§ **TASK GOAL**
What lines in this listing contain the string "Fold"? Report each one by copying it.
(EXERCISE DATA)
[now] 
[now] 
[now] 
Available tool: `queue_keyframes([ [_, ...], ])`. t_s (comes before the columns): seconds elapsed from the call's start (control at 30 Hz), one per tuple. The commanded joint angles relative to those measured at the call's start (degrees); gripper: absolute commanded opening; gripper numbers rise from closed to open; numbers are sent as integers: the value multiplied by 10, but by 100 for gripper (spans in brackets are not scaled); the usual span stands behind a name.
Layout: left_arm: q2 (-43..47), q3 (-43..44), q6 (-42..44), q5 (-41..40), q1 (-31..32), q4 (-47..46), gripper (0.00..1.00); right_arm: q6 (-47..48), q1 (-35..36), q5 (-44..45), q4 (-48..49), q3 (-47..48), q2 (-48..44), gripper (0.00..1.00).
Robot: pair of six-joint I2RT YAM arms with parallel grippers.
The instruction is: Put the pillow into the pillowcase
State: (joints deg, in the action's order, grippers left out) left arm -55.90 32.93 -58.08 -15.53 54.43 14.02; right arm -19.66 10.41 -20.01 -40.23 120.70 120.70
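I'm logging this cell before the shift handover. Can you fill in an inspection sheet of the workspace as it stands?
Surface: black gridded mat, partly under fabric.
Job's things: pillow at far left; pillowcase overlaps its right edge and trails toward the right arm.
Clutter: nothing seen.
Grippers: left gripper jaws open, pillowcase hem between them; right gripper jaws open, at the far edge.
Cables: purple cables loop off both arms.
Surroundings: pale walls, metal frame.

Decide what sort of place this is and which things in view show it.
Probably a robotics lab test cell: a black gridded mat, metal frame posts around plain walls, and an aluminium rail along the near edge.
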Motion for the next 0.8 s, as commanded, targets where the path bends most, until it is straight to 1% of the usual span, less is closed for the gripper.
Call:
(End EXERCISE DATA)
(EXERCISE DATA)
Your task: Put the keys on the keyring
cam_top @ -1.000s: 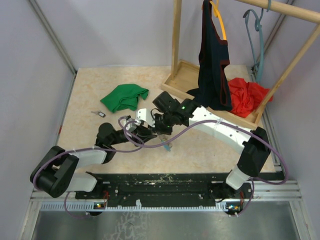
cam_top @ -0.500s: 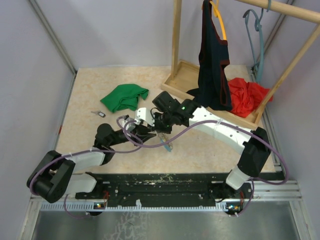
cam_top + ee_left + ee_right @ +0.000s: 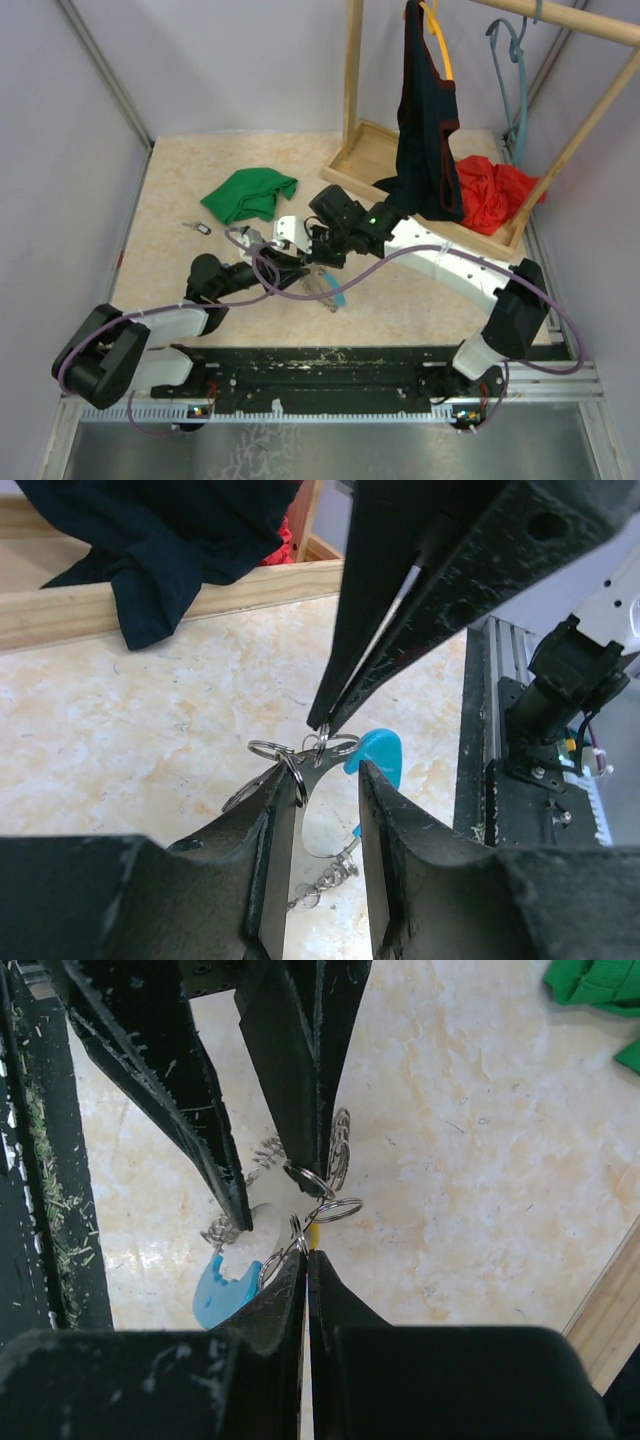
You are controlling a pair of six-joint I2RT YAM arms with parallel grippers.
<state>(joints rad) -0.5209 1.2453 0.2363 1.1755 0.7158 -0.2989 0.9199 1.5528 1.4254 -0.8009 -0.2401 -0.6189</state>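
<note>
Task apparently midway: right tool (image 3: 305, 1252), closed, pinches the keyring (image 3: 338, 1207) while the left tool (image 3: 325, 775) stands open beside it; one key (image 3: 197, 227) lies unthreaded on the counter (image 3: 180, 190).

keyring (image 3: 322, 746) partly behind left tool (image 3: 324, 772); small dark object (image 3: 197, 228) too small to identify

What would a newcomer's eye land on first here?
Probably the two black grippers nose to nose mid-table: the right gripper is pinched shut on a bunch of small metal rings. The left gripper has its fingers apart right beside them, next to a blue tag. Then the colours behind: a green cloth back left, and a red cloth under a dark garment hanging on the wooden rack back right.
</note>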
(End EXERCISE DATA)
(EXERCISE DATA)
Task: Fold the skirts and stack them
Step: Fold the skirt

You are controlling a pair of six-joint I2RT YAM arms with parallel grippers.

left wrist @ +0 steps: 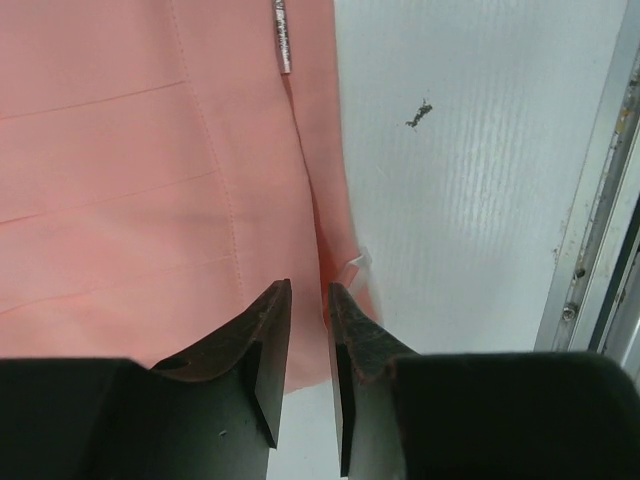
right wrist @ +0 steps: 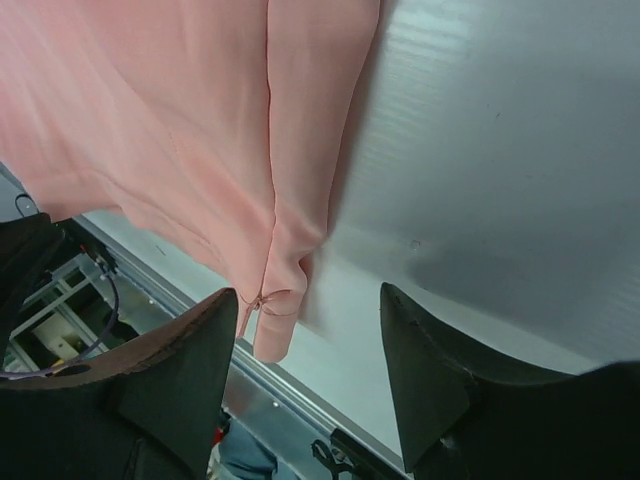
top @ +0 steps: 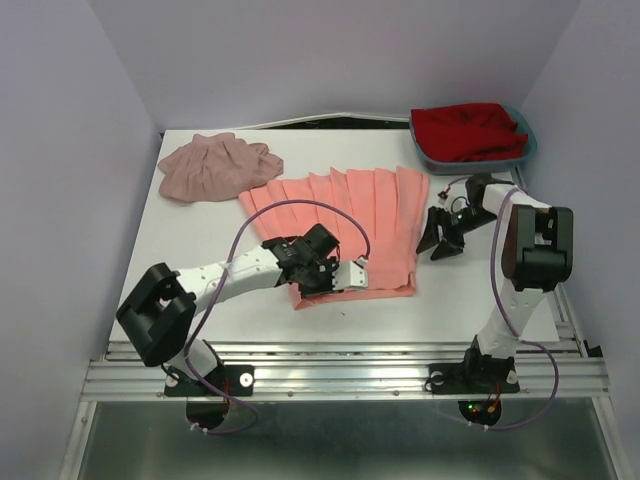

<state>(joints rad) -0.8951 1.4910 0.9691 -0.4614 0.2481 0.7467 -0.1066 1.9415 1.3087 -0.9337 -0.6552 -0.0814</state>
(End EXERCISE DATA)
§ **EXPECTED OUTPUT**
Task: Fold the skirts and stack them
Step: Fold the skirt

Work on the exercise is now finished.